Several audience questions at the panel on which Luckey and DiCarlo were talking wound up focusing on virtual reality pornography. At first, no one wanted to answer except Sixense CEO Amir Rubin, who noted that for “every medium in the past, porn is a key driver,” and claimed that VR porn was already gaining traction in Japan. Eventually, the audience got a very carefully worded response out of Luckey, who avoided using the p-word at all: “The Rift is an open platform. We don’t control what software can run on it.” Worth noting: He specifically name-dropped the Oculus Rift, and not the Gear VR, which Oculus co-developed with Samsung, and which has an Apple-style app approval system.

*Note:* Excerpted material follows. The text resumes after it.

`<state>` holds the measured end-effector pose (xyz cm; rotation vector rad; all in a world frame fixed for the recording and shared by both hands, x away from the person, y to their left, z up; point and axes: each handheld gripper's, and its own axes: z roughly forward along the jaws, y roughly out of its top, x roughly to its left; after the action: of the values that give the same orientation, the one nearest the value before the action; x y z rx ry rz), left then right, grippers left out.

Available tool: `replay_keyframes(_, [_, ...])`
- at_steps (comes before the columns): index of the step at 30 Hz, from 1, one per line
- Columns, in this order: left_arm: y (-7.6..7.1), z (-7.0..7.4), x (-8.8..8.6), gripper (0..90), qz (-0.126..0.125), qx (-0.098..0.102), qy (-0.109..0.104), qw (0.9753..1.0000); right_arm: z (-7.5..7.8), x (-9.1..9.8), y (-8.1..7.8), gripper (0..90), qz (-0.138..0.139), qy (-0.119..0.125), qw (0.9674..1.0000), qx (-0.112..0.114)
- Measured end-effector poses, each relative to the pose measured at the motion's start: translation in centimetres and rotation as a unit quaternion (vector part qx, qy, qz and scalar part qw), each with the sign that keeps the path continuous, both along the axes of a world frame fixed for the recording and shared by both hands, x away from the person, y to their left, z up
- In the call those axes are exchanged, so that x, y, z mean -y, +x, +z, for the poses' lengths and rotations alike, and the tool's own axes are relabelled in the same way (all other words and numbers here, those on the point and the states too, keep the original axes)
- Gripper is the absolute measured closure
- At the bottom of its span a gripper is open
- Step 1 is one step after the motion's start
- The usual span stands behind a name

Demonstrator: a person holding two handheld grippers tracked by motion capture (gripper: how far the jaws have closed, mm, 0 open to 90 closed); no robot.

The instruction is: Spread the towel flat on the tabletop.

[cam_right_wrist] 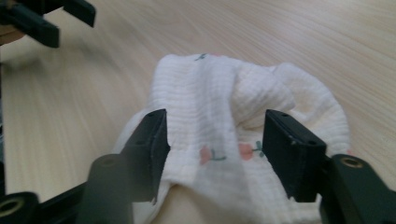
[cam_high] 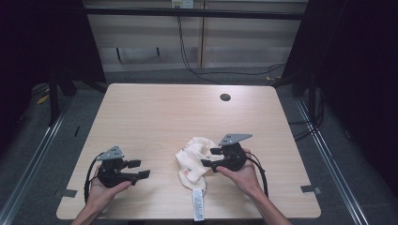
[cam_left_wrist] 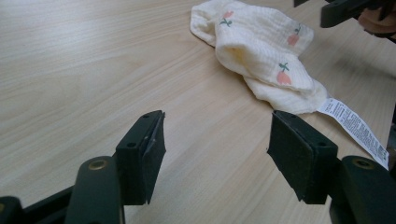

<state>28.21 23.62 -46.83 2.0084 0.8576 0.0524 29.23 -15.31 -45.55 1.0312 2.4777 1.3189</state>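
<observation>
- The left tongs [cam_high: 141,169] rest low at the near left of the counter [cam_high: 155,108], spread wide with nothing between them, pointing rightward toward the cloth.
- The cream cloth [cam_high: 193,161], printed with small pink flowers, lies bunched at the near middle of the counter, its long axis running from far to near, its white label [cam_high: 199,205] trailing toward the near edge.
- The right tongs [cam_high: 210,157] sit just over the cloth's right side, spread, pads clear of the fabric in the right gripper view.
- The right hand is much nearer; the cloth lies directly ahead of its tongs, so a re-grasp likely falls to it.
</observation>
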Motion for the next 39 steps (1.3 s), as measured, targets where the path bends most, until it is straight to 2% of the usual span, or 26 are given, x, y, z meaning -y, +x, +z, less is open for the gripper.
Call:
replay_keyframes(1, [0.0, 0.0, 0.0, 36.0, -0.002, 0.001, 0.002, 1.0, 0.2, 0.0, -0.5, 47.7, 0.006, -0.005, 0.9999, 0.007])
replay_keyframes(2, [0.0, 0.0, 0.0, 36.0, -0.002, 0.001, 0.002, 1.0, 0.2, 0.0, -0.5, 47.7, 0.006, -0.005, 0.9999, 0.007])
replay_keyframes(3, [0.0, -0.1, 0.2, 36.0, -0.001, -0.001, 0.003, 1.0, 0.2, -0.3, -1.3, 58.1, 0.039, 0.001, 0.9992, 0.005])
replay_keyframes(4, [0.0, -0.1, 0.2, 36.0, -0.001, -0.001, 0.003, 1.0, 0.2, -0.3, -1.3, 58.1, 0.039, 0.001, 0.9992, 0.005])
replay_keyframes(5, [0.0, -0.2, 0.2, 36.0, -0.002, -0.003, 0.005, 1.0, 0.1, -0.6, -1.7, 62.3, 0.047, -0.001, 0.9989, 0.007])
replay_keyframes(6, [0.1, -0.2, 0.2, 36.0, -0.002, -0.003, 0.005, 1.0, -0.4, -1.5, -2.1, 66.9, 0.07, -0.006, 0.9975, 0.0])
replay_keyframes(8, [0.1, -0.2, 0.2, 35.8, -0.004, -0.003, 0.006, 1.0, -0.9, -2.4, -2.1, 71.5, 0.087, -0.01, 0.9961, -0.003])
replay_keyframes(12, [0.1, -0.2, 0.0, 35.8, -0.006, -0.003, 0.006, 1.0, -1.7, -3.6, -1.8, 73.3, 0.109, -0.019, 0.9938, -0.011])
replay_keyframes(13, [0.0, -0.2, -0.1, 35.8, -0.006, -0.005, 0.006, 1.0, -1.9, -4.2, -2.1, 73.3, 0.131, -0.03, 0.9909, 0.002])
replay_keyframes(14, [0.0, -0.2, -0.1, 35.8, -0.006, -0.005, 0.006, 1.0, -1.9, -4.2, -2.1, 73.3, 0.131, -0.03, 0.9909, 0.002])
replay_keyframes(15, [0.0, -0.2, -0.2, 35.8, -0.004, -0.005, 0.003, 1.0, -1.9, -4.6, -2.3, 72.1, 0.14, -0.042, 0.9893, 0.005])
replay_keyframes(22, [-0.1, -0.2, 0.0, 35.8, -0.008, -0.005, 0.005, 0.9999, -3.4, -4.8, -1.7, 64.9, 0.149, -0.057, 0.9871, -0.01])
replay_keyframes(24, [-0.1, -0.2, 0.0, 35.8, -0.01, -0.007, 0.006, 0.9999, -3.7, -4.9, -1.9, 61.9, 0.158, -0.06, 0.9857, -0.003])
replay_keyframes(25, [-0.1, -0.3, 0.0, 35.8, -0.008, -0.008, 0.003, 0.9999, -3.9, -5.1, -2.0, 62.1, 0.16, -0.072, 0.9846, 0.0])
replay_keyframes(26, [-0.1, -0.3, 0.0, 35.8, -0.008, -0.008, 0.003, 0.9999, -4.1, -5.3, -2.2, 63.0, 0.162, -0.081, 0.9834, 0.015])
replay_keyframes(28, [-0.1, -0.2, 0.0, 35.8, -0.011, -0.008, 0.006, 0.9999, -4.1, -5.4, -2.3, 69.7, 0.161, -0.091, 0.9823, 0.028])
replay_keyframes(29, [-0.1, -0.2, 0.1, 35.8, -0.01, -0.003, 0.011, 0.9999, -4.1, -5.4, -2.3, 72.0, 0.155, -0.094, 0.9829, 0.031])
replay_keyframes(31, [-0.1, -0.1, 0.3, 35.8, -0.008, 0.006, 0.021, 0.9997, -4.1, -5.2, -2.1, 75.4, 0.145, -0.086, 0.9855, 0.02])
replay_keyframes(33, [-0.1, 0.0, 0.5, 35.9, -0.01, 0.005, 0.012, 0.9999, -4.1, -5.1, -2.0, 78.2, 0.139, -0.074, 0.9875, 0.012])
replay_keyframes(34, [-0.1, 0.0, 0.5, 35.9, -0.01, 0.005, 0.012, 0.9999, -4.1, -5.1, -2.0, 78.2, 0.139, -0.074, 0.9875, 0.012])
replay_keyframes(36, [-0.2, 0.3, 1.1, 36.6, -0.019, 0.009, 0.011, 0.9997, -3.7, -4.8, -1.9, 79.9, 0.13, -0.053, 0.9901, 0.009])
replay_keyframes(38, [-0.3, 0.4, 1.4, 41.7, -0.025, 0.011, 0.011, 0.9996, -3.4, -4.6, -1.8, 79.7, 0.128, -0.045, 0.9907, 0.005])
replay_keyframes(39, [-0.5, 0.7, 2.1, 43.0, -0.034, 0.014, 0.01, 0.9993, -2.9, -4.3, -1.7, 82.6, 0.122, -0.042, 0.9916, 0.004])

6) Yes, there will be ads … eventually.
It took all of five seconds after Facebook bought Oculus last year for people to start joking about how the future of virtual reality would be overrun with algorithmically targeted advertisements and FarmVille notifications. But on the VR-investing panel, Comcast Ventures* partner Gavin Teo opined that YouTube-style preroll videos would be the most likely monetization model for non-gaming applications. On a different panel about those 360-degree videos, VideoStitch CEO Nicolas Burtey said future digital compositing tools may make it easier to layer display ads over live-action video. However, he cautioned, “if we try to put [in] advertisements right now, people will scare away very quickly.”
7) Do you have a driver’s license? That might make a difference.

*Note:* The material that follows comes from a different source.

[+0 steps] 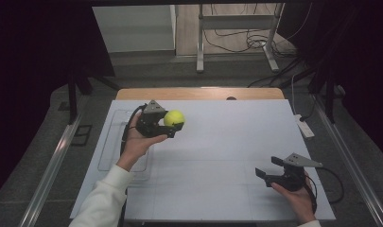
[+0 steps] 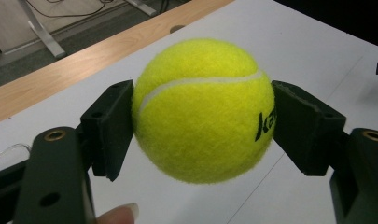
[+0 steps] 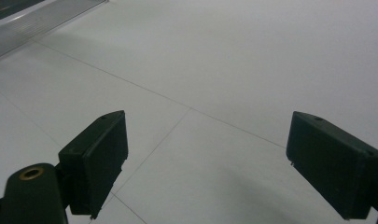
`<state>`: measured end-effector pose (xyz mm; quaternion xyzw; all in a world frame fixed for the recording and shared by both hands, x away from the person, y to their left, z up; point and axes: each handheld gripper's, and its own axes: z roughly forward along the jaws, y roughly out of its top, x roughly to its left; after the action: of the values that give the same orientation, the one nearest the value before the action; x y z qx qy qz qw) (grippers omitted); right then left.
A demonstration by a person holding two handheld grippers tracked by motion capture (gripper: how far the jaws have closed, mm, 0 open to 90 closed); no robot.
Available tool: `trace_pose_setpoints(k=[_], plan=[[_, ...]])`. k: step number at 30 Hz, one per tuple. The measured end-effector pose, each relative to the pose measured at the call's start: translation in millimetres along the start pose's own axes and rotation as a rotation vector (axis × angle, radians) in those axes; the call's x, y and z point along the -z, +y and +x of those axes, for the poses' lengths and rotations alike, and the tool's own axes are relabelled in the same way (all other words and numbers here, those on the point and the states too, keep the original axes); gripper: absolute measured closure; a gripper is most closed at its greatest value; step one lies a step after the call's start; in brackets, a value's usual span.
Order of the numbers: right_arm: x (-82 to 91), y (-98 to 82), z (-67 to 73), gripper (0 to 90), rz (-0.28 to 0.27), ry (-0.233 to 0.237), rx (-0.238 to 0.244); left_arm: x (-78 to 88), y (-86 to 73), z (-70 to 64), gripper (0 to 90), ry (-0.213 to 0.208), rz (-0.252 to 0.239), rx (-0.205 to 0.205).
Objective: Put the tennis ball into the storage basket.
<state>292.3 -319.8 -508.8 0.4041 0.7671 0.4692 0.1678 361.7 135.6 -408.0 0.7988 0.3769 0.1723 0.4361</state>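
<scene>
Left claw (image 1: 172, 126) clamped on the tennis ball (image 1: 174, 117); in the left gripper view both pads (image 2: 113, 126) press the felt at opposite sides of the ball (image 2: 203, 109), seam running across the top, ball clear of the tabletop (image 2: 312, 42) beneath. Grip looks centred and firm. A fingertip (image 2: 119, 215) shows at the bottom edge of that view.

Right claw (image 1: 268, 172) sits low over the near right part of the white tabletop (image 1: 217, 156), jaws spread wide with nothing between them; right gripper view shows bare surface and faint seam lines (image 3: 177, 121).

Step in hand, by my reading: carry phase, ball lifted and held at the left-centre of the tabletop. Next move likely calls for either a set-down or a pass toward the waiting right claw; a pass would need the ball brought level with those open jaws and the left grip kept until the right pads close.

Room to move: wide open white surface between the two claws. A shallow clear tray (image 1: 114, 142) lies under the left forearm. Far wooden edge (image 1: 198, 93) is well behind the ball; a small white device (image 1: 304, 126) rests at the right edge. Ball will roll if released carelessly.
</scene>
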Motion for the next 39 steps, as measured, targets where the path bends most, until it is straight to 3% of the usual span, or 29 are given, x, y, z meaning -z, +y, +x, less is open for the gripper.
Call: trace_pose_setpoints(k=[39], plan=[[-0.3,0.0,-0.4,12.7,0.0,-0.003,-0.002,25.8,-5.8,29.2,26.4,0.093,-0.021,0.049]])
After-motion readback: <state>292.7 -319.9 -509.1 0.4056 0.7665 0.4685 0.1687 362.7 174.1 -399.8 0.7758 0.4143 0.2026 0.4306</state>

Brad Herman, the head of DreamWorks’ VR lab, has noticed an interesting age cutoff in his group’s testing. When demoing their How to Train Your Dragon simulator, they found that children under 16 tend to look around more, while testers over 16 tend to look straight ahead. The reason? DreamWorks VR thinks it’s because under-16s have largely never been behind the wheel of a car, while over-16s have been trained by driver’s ed to keep their eyes on the road while in charge of a vehicle (or, as the case may be, a dragon).
8) Holy crap, eye tracking kind of works.
The biggest surprise for me, as a serial VR demo-er, was Fove, a VR headset currently seeking funds on Kickstarter that tracks users’ eyes as well as their heads. Although I had seen similar eye-tracking technology outside of VR when I visited Sony’s Magic Lab, there was something novel and compelling in the space-shooter demo about being able to look in one direction but target an enemy spaceship in my peripheral vision. The demo was pretty simple, but Fove claims it can also adjust a game’s depth of field based on where you’re looking and let you type in VR.
* Comcast owns NBCUniversal, which is a minority investor in Revere Digital, Re/code’s parent company.